▸ Dataset excerpts
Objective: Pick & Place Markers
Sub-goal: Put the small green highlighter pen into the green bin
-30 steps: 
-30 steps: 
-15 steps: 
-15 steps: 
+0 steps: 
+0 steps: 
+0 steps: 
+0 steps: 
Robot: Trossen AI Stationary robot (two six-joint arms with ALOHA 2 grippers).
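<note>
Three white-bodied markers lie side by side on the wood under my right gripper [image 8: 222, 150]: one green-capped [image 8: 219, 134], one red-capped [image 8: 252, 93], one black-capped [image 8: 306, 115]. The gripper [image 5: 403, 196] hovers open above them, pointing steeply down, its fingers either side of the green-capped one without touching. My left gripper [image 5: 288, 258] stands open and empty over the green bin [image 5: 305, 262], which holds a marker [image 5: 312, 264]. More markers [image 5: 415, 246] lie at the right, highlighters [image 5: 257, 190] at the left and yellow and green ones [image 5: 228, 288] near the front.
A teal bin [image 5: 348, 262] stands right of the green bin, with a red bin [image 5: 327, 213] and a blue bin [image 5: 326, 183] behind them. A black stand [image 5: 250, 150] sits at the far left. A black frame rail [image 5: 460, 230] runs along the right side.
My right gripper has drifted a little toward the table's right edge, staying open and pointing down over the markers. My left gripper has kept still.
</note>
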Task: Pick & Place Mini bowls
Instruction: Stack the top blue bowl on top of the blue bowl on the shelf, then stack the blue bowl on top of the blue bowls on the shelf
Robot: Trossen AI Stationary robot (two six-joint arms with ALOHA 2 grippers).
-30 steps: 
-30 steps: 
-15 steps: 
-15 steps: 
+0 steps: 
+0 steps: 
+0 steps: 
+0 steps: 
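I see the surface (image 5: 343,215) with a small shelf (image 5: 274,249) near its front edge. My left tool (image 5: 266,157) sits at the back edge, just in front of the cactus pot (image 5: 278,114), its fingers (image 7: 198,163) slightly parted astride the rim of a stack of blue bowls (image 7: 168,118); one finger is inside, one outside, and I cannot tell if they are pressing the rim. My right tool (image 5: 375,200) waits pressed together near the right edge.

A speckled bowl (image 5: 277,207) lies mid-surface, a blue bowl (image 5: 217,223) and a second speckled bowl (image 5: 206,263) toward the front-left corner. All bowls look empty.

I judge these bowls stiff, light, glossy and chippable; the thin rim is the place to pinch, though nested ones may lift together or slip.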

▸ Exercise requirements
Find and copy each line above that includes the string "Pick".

▸ Task response
Objective: Pick & Place Markers
Task: Pick & Place Mini bowls

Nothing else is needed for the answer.